** Material provided follows **

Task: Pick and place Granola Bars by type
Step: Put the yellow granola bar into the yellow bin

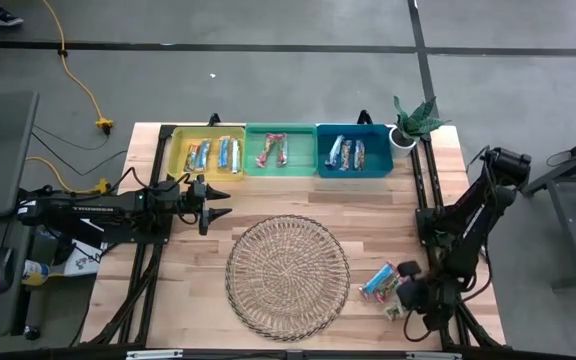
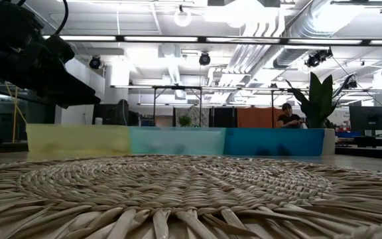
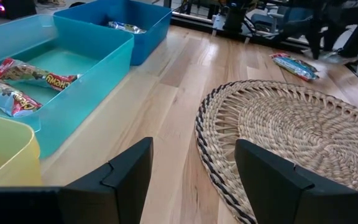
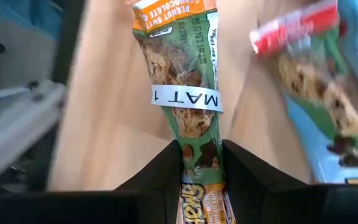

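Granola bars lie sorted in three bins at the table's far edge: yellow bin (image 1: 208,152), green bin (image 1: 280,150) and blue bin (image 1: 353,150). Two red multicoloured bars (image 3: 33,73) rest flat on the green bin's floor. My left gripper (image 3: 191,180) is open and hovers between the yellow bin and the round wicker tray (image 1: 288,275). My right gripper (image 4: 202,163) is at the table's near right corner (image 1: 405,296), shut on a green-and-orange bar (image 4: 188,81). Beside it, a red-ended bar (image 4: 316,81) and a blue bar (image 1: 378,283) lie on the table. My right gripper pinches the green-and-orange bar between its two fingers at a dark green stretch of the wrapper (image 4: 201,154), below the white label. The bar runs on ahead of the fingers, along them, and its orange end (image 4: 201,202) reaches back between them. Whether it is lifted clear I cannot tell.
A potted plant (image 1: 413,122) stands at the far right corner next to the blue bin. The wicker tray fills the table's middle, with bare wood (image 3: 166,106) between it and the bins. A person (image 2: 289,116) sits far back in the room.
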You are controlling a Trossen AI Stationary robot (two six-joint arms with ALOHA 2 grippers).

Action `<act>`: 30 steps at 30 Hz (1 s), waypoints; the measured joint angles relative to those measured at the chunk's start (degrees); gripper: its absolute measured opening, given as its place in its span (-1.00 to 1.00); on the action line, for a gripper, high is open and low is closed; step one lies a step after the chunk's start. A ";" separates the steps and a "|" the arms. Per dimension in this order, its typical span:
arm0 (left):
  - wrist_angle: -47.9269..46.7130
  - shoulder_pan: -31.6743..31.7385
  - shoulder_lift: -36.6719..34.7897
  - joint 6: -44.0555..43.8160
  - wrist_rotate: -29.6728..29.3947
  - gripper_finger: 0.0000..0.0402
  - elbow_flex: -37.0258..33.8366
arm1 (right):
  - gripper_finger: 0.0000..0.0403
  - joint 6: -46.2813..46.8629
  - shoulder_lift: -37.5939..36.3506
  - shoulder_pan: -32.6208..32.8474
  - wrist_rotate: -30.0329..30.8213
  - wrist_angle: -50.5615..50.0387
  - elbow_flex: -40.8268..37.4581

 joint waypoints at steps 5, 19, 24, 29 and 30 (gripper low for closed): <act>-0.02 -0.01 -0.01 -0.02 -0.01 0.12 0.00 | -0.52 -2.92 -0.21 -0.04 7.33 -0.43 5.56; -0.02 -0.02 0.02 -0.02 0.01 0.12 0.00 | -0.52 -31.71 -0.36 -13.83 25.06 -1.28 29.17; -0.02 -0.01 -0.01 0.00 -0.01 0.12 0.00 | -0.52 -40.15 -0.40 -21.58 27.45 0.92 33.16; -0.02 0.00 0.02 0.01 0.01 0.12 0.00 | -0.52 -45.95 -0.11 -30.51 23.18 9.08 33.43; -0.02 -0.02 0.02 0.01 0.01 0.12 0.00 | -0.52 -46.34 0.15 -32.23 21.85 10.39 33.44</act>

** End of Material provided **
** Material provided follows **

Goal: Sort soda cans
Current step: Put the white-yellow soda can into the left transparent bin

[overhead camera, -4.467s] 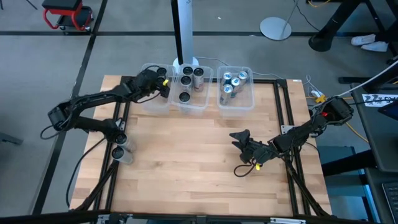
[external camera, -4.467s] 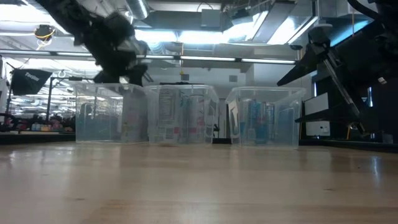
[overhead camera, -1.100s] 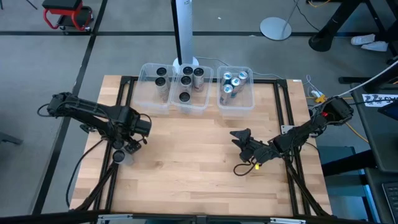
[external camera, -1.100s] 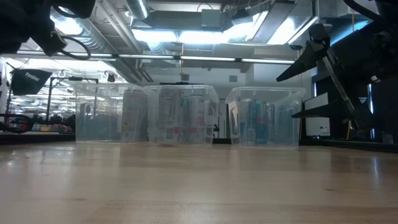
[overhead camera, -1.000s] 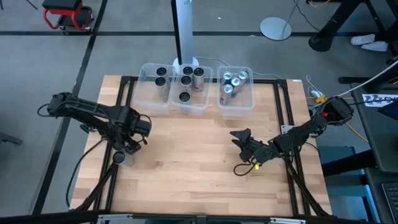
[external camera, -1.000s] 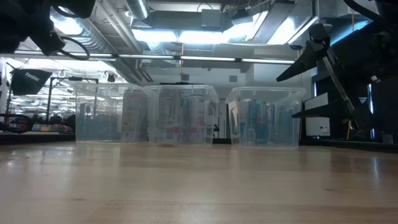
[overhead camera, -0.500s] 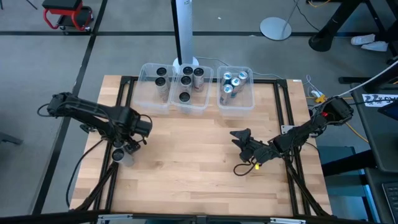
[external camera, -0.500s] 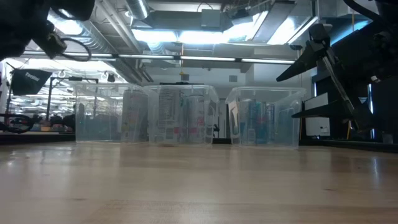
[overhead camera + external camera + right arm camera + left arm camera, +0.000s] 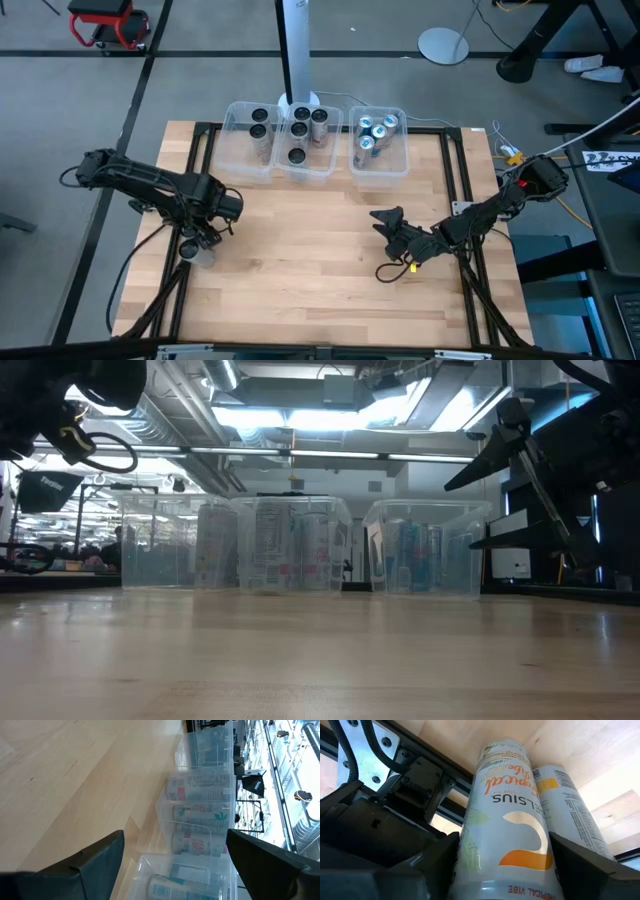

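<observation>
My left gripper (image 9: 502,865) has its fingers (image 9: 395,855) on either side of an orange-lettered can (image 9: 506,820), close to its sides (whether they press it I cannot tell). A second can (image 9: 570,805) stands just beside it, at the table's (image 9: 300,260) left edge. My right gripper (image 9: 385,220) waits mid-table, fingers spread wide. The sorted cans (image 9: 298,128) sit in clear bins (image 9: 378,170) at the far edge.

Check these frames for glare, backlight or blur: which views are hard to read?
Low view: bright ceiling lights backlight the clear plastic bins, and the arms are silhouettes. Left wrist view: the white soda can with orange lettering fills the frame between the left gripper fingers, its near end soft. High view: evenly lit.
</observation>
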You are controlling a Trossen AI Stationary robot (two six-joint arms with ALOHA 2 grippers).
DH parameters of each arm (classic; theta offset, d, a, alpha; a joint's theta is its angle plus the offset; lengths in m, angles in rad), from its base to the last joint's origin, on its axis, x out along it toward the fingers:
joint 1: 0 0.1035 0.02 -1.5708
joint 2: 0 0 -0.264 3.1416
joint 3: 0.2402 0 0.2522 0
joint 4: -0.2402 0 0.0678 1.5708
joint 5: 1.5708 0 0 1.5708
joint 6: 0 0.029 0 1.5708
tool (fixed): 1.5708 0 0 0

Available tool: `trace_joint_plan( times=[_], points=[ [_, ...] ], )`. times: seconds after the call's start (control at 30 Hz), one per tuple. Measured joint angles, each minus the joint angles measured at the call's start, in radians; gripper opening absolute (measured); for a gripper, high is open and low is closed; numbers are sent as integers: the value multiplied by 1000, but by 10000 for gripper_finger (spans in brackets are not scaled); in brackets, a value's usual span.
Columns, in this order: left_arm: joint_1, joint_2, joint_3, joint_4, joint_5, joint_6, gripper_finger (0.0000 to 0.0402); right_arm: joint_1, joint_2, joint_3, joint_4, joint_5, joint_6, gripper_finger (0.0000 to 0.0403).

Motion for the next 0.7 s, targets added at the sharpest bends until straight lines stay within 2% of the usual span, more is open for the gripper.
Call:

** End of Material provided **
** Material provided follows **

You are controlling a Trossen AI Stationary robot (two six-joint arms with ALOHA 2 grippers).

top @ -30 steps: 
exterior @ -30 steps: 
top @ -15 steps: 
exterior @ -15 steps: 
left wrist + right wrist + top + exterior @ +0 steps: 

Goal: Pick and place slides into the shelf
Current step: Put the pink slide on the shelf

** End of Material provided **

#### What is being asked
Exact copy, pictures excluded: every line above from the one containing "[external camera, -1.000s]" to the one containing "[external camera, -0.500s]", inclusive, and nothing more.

#### Solution to this exercise
[external camera, -1.000s] 
[overhead camera, -0.500s] 
[external camera, -0.500s] 

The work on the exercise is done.